▸ **What you should do**
From the material below, copy each line that holds the word "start".

┌──

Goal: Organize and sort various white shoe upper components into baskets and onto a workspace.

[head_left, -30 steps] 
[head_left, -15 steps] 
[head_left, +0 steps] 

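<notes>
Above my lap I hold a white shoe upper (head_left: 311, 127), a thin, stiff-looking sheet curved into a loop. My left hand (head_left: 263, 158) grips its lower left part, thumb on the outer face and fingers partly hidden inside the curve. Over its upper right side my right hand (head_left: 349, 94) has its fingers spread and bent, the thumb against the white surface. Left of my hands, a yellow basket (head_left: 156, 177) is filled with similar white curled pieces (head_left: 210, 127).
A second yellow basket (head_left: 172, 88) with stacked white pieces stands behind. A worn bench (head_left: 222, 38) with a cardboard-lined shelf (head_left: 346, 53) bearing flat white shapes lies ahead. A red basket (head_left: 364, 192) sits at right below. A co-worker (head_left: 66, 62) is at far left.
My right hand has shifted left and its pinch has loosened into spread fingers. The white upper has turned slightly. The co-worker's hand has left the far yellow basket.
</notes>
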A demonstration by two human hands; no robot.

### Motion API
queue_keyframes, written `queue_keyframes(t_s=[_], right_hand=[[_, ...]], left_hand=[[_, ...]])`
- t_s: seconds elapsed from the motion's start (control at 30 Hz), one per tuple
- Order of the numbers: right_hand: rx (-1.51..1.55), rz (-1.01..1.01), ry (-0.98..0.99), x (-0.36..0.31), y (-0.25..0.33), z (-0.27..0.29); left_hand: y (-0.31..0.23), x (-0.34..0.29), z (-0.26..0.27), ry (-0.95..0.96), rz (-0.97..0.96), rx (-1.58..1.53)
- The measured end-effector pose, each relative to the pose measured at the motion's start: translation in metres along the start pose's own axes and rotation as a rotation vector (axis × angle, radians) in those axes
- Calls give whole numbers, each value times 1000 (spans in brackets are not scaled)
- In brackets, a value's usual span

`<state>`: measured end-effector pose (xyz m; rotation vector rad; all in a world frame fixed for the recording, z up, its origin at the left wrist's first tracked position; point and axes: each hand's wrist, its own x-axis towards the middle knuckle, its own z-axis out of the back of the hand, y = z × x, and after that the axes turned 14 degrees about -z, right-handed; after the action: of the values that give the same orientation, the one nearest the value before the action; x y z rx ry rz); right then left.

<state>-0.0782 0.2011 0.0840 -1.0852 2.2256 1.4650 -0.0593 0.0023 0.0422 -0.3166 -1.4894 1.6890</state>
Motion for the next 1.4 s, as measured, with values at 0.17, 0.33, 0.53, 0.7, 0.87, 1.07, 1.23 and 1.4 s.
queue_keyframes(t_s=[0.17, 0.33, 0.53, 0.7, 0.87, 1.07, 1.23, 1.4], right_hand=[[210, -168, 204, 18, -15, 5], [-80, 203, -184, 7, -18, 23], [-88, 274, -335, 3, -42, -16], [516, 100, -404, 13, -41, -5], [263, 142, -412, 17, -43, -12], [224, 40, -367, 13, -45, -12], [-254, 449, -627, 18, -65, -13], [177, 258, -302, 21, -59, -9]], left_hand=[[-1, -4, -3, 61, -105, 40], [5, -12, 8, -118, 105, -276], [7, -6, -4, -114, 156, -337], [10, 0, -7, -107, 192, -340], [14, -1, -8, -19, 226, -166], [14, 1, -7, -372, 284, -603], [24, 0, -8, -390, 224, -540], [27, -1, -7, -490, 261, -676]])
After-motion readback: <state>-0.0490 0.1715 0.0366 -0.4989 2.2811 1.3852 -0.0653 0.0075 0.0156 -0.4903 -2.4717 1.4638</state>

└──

▸ **Solution to the problem**
- t_s: seconds elapsed from the motion's start (control at 30 Hz), one per tuple
- The measured end-effector pose, each relative to the pose measured at the motion's start: translation in metres along the start pose's own axes and rotation as a rotation vector (axis × angle, radians) in those axes

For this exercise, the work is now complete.